◆ ACTIVITY:
Those lines of the data that hold the word "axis" are to be copied out.

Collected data
----------

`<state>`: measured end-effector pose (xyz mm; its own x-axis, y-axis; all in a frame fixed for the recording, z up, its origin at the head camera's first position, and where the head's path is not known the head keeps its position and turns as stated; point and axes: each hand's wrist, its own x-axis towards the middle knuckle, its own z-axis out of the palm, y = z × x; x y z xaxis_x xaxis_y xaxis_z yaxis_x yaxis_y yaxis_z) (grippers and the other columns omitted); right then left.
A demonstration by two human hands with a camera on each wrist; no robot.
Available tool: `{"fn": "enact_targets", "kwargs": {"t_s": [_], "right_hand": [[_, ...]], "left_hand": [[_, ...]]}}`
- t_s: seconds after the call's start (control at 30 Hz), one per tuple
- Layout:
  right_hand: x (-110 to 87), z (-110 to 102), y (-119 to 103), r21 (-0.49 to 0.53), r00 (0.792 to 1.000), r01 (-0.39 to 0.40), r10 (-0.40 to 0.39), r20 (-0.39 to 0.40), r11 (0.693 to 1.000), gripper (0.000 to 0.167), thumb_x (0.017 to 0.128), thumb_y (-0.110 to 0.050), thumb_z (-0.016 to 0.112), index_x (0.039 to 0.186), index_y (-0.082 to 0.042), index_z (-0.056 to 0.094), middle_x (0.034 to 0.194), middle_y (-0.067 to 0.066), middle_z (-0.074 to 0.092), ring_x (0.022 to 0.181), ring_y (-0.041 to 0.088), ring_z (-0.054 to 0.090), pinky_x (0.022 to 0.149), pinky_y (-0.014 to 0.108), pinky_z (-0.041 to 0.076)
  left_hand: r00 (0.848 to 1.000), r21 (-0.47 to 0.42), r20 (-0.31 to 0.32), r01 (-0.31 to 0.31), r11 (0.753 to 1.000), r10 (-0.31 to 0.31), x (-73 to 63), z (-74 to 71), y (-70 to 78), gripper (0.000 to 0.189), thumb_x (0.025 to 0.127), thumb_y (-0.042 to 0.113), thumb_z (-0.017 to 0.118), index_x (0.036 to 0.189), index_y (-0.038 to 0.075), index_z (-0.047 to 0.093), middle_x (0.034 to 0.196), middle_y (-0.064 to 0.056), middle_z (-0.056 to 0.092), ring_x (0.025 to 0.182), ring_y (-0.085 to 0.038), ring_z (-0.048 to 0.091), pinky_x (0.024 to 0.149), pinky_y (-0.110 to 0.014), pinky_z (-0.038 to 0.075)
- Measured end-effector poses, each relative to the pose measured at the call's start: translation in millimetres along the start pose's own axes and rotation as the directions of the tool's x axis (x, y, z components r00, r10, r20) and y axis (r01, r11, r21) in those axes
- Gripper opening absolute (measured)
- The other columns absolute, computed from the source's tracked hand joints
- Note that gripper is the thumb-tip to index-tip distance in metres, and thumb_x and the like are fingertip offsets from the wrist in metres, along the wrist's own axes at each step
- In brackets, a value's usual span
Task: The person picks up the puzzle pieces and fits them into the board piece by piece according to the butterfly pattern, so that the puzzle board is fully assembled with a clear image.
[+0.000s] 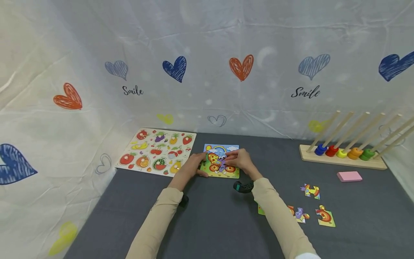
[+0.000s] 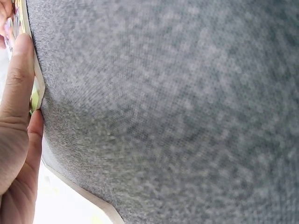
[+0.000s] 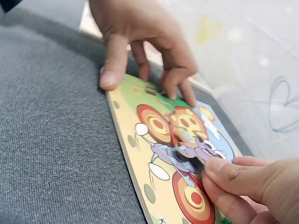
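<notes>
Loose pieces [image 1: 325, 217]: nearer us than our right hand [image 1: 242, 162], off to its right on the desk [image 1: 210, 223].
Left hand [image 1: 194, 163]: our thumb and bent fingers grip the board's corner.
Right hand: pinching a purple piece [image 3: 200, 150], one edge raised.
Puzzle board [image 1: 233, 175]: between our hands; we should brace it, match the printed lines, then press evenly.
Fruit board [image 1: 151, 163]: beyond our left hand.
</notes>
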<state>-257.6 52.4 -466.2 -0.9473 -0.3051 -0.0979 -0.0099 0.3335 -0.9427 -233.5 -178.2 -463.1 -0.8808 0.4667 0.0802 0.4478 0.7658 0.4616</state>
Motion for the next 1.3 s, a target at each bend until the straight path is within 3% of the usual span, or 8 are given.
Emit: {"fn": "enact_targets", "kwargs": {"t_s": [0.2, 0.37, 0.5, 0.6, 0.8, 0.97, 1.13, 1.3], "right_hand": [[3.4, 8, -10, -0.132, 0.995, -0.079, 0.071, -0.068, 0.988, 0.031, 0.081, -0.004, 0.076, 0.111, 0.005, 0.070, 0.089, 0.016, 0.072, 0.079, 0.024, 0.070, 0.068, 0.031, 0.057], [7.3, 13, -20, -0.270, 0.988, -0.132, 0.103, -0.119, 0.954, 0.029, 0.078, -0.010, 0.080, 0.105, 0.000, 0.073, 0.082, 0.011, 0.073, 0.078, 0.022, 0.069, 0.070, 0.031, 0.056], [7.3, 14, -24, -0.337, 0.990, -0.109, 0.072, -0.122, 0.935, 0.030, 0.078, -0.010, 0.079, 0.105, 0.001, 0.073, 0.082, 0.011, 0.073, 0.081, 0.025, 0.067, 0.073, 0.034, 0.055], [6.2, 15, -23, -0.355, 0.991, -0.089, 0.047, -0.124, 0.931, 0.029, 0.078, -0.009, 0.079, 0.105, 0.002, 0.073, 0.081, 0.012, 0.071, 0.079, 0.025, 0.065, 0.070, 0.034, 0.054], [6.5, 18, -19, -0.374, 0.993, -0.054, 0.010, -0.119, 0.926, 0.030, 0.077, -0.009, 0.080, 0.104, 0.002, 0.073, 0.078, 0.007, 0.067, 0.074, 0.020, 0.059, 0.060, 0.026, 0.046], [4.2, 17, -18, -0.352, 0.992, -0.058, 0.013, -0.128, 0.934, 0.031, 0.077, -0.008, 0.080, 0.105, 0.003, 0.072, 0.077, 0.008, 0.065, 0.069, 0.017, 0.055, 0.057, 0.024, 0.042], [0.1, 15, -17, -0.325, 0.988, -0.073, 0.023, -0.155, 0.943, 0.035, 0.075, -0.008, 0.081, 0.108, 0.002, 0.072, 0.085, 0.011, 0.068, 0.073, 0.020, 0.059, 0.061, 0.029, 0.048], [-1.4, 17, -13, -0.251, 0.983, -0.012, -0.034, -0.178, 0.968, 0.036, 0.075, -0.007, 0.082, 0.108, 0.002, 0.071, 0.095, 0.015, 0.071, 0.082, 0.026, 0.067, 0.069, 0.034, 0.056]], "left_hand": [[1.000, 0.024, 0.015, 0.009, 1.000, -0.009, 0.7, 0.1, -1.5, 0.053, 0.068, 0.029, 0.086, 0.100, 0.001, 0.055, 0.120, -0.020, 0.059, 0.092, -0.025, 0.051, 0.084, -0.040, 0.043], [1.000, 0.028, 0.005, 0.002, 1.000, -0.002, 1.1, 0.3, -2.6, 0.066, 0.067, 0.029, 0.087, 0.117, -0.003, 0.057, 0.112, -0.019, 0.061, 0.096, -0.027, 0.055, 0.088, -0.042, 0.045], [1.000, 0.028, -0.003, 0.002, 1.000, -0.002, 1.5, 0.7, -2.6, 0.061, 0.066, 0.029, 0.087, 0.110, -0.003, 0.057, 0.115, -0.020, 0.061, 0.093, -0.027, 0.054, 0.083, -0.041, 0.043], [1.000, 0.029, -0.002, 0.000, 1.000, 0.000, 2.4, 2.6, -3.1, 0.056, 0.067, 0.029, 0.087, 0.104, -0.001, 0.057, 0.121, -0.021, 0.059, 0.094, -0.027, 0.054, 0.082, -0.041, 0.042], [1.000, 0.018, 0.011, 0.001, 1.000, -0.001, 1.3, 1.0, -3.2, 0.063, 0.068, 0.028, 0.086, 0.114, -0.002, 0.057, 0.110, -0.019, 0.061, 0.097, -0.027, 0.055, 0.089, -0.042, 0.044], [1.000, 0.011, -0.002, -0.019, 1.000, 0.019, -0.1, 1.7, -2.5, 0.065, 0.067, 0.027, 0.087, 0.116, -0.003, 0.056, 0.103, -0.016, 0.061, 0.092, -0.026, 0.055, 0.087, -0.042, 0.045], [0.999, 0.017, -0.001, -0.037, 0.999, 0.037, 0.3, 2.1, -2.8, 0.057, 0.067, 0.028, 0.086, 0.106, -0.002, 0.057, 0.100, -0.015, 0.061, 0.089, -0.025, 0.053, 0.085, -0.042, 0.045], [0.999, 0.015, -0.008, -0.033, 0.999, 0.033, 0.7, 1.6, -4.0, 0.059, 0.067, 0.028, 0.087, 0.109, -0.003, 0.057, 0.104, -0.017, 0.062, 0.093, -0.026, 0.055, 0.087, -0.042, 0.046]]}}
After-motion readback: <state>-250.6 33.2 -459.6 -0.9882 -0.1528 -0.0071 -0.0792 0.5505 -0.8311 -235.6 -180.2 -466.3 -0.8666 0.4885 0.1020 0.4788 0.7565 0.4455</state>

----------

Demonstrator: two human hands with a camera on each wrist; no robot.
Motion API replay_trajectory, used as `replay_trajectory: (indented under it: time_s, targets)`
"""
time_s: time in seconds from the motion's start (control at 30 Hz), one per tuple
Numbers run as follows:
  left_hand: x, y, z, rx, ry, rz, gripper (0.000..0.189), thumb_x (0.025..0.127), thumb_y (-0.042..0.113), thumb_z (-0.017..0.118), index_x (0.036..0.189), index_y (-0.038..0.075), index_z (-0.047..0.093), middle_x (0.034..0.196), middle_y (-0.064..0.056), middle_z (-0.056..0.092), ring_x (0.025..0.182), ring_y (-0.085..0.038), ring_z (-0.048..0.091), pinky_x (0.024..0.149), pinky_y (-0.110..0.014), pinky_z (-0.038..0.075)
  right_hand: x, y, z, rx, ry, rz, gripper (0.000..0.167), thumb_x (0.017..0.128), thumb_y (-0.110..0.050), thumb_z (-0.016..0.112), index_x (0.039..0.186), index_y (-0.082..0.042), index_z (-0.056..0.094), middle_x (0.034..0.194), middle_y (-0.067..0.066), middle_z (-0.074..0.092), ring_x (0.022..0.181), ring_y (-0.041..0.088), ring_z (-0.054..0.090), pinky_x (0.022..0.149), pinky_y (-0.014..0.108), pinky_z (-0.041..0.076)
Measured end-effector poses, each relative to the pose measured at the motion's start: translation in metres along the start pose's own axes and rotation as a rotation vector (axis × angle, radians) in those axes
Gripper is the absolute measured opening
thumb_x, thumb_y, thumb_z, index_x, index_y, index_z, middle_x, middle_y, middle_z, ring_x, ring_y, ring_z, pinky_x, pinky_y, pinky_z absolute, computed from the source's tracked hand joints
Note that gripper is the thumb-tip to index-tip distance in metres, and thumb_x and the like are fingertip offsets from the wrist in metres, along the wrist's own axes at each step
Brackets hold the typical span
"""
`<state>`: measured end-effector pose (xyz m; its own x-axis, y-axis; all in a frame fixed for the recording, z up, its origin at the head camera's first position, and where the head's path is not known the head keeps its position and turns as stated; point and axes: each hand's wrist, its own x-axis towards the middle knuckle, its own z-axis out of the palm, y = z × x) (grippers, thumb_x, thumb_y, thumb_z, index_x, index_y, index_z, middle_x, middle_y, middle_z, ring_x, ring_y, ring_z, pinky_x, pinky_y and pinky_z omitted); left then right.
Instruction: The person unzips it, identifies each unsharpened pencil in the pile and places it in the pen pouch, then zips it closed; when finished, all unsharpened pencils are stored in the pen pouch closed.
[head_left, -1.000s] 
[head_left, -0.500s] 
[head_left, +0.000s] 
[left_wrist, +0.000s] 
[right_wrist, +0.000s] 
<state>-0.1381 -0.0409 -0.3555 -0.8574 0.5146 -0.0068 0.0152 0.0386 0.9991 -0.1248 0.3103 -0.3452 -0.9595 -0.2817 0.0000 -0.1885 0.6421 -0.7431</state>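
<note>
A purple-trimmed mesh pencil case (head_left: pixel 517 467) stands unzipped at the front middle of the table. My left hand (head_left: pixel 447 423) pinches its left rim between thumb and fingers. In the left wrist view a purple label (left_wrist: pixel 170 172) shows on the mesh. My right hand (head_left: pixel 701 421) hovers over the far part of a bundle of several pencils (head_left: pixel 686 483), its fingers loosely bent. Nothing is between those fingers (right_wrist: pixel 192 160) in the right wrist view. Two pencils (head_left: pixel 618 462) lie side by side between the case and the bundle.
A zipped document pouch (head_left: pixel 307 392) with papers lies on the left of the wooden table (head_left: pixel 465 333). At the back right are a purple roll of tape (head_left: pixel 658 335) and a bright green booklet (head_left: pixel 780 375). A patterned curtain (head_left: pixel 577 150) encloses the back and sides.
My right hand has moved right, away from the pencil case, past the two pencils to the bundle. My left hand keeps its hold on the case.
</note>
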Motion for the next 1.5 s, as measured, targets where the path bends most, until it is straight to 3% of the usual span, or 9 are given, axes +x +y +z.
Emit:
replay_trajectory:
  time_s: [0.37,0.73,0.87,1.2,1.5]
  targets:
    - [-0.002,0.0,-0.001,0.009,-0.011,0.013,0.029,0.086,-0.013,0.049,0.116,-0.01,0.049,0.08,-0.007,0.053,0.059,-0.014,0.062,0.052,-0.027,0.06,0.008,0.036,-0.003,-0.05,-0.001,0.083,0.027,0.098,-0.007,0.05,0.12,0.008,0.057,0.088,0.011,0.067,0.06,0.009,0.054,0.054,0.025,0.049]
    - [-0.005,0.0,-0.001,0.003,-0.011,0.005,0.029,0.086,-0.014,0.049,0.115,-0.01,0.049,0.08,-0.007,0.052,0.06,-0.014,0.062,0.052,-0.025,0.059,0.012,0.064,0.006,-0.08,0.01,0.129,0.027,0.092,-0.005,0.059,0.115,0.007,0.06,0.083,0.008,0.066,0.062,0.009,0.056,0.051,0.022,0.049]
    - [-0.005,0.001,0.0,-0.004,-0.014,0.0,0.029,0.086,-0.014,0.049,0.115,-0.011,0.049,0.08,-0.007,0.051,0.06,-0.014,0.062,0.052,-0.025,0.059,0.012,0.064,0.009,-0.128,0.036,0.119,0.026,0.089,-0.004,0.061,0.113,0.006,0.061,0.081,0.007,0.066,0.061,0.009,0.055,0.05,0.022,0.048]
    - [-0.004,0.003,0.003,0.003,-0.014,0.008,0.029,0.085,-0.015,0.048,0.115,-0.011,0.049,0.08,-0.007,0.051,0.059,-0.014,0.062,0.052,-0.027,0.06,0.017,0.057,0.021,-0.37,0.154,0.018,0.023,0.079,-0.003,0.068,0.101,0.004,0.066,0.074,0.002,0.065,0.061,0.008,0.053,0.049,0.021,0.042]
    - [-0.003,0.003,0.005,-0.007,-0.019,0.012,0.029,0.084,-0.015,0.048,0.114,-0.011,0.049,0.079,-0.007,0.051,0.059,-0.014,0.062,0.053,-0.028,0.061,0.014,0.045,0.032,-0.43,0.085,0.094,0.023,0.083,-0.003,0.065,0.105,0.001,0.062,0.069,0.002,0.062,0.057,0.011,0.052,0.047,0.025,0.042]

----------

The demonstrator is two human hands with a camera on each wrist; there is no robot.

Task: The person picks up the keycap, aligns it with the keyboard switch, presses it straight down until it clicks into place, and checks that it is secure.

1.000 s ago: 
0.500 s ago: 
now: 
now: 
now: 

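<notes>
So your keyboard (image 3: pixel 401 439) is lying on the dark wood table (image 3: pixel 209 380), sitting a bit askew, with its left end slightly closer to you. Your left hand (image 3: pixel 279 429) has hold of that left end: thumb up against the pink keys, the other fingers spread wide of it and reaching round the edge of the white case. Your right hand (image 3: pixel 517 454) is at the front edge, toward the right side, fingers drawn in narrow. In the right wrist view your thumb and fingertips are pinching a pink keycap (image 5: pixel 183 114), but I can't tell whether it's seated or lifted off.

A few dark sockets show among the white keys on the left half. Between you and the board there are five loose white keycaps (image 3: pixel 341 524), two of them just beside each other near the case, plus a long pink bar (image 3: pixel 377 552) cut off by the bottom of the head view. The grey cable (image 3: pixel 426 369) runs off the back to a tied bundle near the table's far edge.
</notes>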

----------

◆ ANSWER TO THE PROBLEM:
`<state>`: measured end-effector pose (xyz mm; its own x-axis, y-axis; all in a frame fixed for the recording, z up, its origin at the head camera's first position, and where the head's path is not known the head keeps its position and turns as stated; point and axes: each hand's wrist, its own x-axis towards the middle knuckle, its own z-axis out of the palm, y = z × x; x y z xaxis_x xaxis_y xaxis_z yaxis_x yaxis_y yaxis_z) (grippers and the other columns omitted); right then left.
- Measured end-effector poses, each relative to the pose measured at the call's start: translation in millimetres along the start pose's own axes and rotation as the directions of the tool's x axis (x, y, z components r00, r10, r20) and y axis (r01, r11, r21) in those axes
Measured end-effector poses, each relative to the pose measured at the motion's start: translation in metres along the start pose's own axes and rotation as a rotation vector (axis × angle, radians) in those axes
`<state>`: measured end-effector pose (xyz m; its own x-axis, y-axis; all in a frame fixed for the recording, z up, its origin at the head camera's first position, and where the head's path is not known the head keeps its position and turns as stated; point and axes: each hand's wrist, its own x-axis towards the middle knuckle, its own z-axis out of the palm, y = z × x) (grippers, thumb_x, thumb_y, thumb_z, index_x, index_y, index_z, middle_x, middle_y, middle_z, ring_x, ring_y, ring_z, pinky_x, pinky_y and pinky_z omitted); left then right.

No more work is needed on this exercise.